Pubblicato: mer, 9 Lug , 2014

Google Places, il web marketing che tradisce

Un ristoratore statunitense denuncia Google

Roma – Non aveva idea del fatto che la Rete potesse influire sulla solida reputazione del suo ristorante, da quarant’anni fonte di approvvigionamento di prelibati manicaretti esotici per i cittadini della Virginia. In pochi mesi si è trovato costretto a chiudere: ora denuncia il sabotaggio, ad opera di una concorrenza che ha saputo approfittare dei mancati controlli operati da Google sui dati che arricchiscono le mappe che mette a dispozizione in Rete.

serbiancrownEra il 2012 quando Rene Bertagna, il gestore di Serbian Crown, aveva cominciato a percepire un calo dell’affluenza durante i giorni del fine settimana. Solo dopo essersi confrontato con qualcuno dei clienti abituali ha appreso dell’esistenza di Google Places, il servizio integrato in Google Maps che consente di individuare sulle mappe locali pubblici, e ha appreso che la pagina dedicata al suo esercizio riferiva ai cittadini della Rete che il ristorante osservava giorni di chiusura durante il week-end.

Il reclutamento di un consulente che riallineasse le informazioni di Google Places alla realtà dei fatti, per sopperire alla mancata collaborazione di Google, non è servita a riconquistare popolarità. Fino a poco prima ignaro di un servizio che avrebbe potuto attirare nuovi clienti, Bertagna si è convinto del fatto che proprio quel servizio lo abbia costretto alla chiusura del suo Serbian Crown, nell’aprile del 2012.

Google Places, secondo il proprietario del ristorante e secondo il suo avvocato, avrebbe agevolato una vera e propria azione di sabotaggio, probabilmente ad opera di un concorrente che lavora nelle vicinanze: per questo Bertagna ha denunciato Google, che avrebbe invece dovuto vigilare sulle informazioni messe a disposizione dagli utenti.
Per Mountain View, che ha già invocato la chiusura del caso, l’accusa di Bertagna è invece “senza fondamento”: Google Places è un servizio che, oltre a dati attinti da imparziali database, si basa sui contributi di chiunque detenga un account Google+, tanto gli avventori quanto i proprietari degli esercizi commerciali, ed è proprio il confronto diretto fra di loro che dovrebbe fare emergere informazioni utili per gli utenti.

Secondo Mountain View spetta dunque ai gestori delle attività vigilare sulla propria reputazione in Rete, e agire per smentire i contributi che tanto facilmente possono essere postati con obiettivi disonesti.
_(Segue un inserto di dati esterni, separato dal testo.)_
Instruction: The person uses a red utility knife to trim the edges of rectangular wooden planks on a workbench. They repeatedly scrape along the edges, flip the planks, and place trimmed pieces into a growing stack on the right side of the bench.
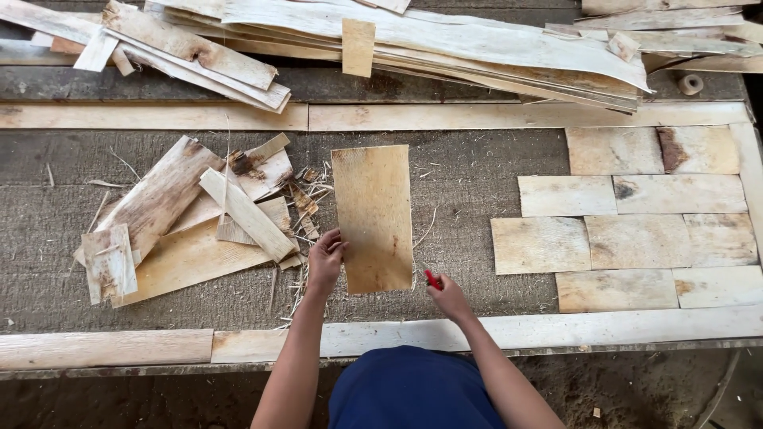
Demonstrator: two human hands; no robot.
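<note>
A tall rectangular sheet of thin wood veneer (372, 214) lies flat on the grey felt-like table top (477, 175). My left hand (325, 256) rests on its lower left edge, fingers curled onto the sheet. My right hand (447, 295) sits just off the sheet's lower right corner, closed around a small red tool (432, 279) whose tip points toward that corner.
A heap of veneer offcuts (187, 214) lies to the left. Several trimmed pieces (636, 214) are laid edge to edge at the right. Long raw veneer strips (445, 40) are stacked across the back. Wooden rails (381, 338) frame the table; a small roll (690, 83) sits far right.
</note>
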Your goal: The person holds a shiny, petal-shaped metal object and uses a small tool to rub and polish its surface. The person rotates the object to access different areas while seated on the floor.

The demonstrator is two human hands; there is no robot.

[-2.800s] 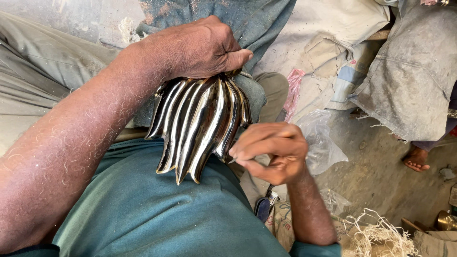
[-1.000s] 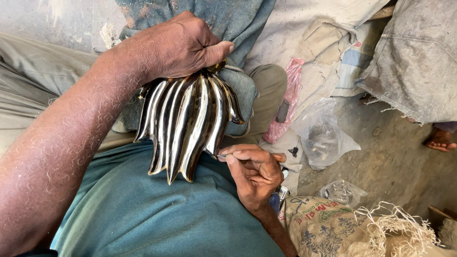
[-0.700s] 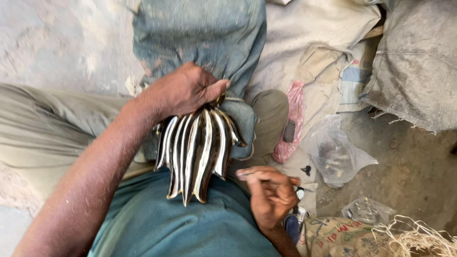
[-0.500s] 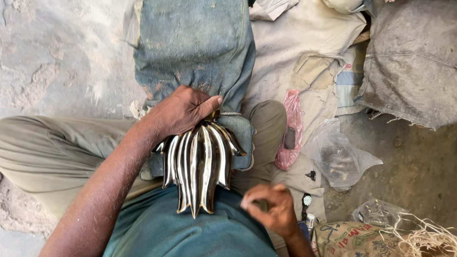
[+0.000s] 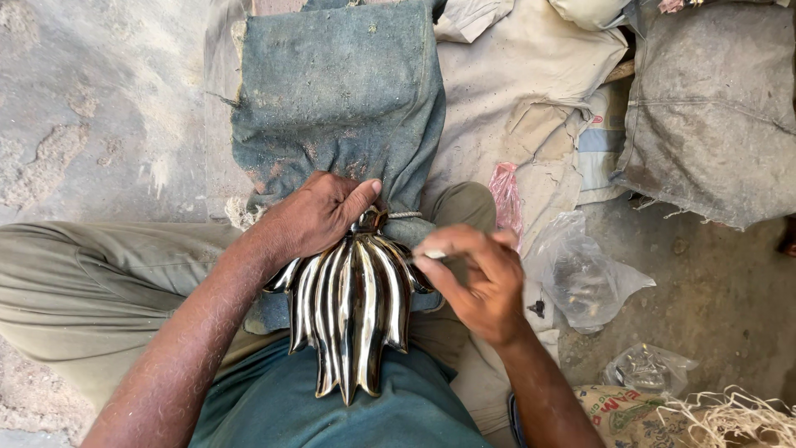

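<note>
Seen from above, left to right: bare sandy ground [image 5: 91,108]. Left hand [image 5: 319,214] closed over the top of a shiny ribbed metal casting [image 5: 352,311], pressing it against the lap, pointed tips toward the teal shirt [image 5: 332,415]. Dusty blue cloth [image 5: 340,91] spread just beyond the casting. Right hand [image 5: 473,278] pinched narrowly around a small thin tool [image 5: 433,255], tip at the casting's upper right edge. Clear plastic bags [image 5: 584,278] and grey sacks [image 5: 713,108] at right.

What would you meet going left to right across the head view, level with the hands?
Left hand → shiny ribbed metal piece → right hand → clear plastic bag.
</note>
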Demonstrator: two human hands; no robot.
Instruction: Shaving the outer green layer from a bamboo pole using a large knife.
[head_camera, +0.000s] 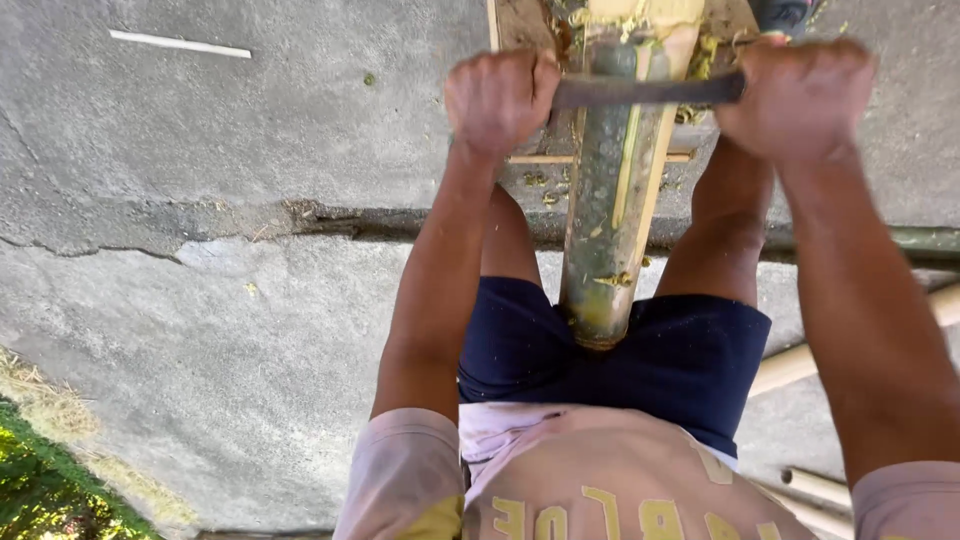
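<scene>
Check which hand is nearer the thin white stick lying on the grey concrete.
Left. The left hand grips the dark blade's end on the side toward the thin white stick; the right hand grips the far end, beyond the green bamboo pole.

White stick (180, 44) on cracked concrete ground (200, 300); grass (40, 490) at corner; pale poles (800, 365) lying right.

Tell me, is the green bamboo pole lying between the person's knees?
Yes, the bamboo pole runs between both bare knees while the left hand and right hand grip a dark blade across it.
</scene>
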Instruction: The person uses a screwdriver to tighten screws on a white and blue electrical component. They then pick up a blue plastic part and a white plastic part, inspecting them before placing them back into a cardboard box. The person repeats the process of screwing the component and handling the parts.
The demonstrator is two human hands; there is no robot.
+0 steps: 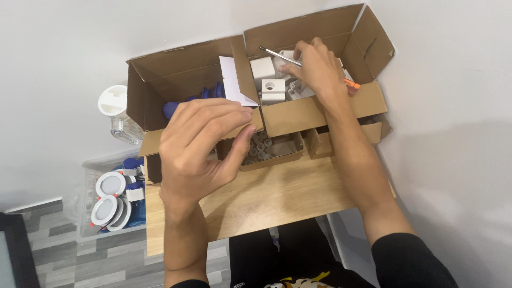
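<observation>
Left hand (200, 146): fingers curled and pinching the front flap of the left cardboard box (154, 80); blue parts (176, 106) lie just behind the fingertips.
Right hand (314, 69): reaching into the right cardboard box (320, 109), fingers resting on white plastic blocks (272, 88); whether it grasps one I cannot tell.
Screwdriver (280, 54): under the right fingers, orange handle beside the wrist.
Small tray (272, 149): between both hands, on the wooden table (277, 197).

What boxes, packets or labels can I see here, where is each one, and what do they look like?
Large cardboard box: back left of the table, brown, flaps open.
Second cardboard box: back right, brown, right hand inside.
Small cardboard trays: in front, low, brown.
Clear plastic bin: on the floor, left.
No screens or signs.
</observation>
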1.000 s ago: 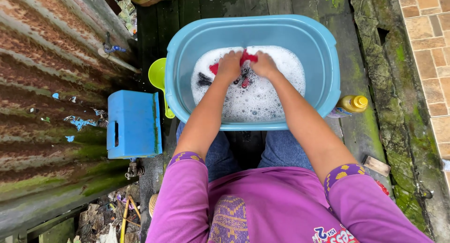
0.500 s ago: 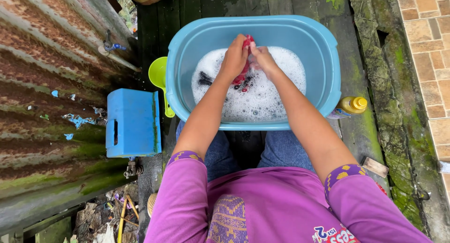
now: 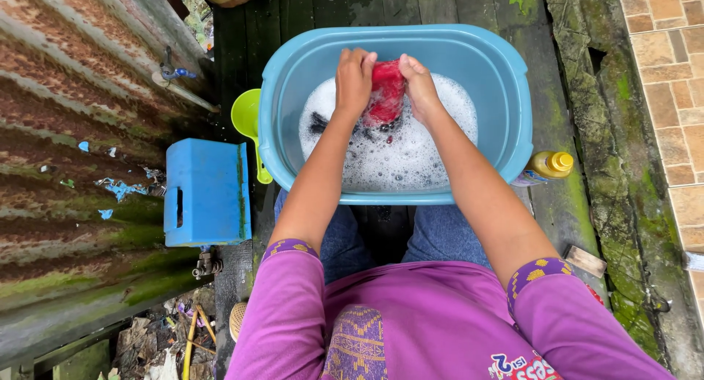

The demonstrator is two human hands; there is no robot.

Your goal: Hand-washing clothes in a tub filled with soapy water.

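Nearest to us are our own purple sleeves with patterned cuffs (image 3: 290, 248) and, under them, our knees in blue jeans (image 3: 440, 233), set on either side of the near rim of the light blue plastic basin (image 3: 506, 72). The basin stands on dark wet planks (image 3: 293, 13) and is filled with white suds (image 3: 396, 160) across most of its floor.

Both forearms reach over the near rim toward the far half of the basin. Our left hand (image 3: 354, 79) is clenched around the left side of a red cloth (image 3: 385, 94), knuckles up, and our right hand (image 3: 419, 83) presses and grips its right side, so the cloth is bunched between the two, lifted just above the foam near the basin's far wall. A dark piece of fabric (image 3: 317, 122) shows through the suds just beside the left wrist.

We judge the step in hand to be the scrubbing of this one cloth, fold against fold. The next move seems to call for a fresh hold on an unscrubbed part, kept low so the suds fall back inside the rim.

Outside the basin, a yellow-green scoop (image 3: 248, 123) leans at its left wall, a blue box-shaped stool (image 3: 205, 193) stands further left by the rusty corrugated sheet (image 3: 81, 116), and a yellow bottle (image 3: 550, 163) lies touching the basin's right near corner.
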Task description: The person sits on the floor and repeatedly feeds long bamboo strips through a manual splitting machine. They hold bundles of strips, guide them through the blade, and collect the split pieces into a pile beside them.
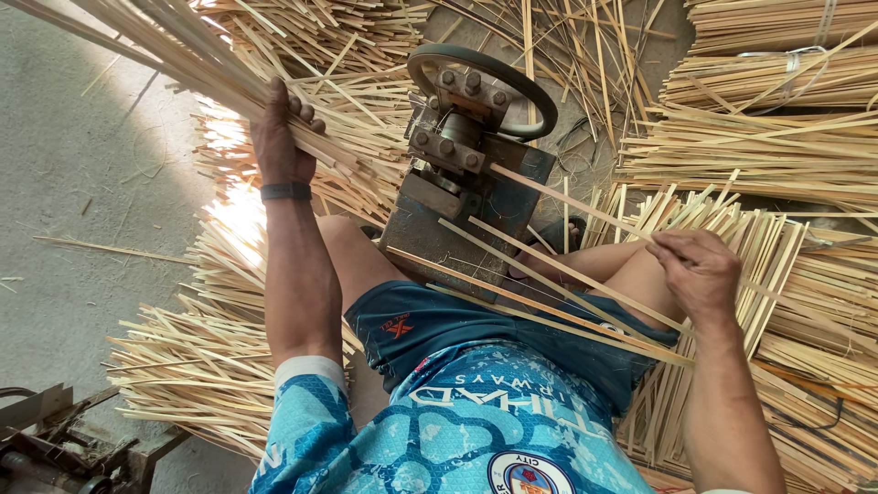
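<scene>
My left hand, with a dark band on the wrist, is closed around a thick bundle of long bamboo strips that slants up to the left. My right hand pinches a single thin bamboo strip; the strip runs up-left into a small metal machine with a ring-shaped wheel, standing between my knees. Several more loose strips lie across my lap and blue shorts, under the right hand.
Heaps of cut bamboo strips surround me on both sides. Tied bundles are stacked at the upper right. Bare concrete floor lies to the left, with a rusty metal frame at the lower left corner.
</scene>
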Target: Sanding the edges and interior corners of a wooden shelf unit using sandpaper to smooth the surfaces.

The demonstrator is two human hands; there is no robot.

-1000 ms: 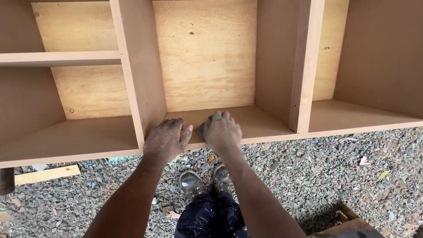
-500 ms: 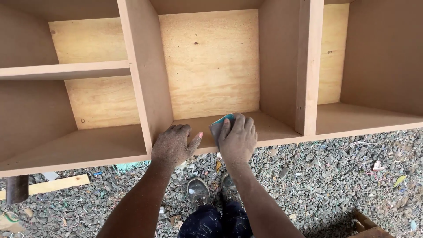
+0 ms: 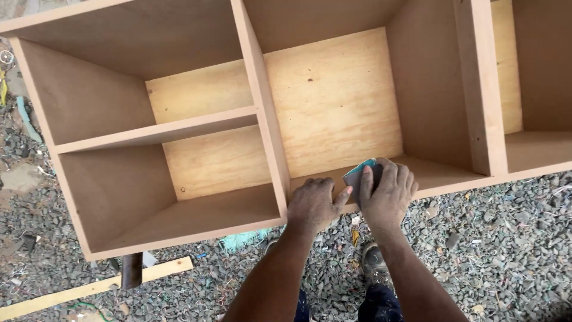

Nonostante Google a parere degli osservatori contenga questo fenomeno con più attenzione rispetto al passato, tenuto conto dei precedenti, fra menzognere serrate di massa di locali perfettamente operativi e intercettazioni di link per le prenotazioni, ai proprietari dei locali pubblici non resterebbe che mettersi in gioco e adeguarsi alle impietose dinamiche del marketing in Rete.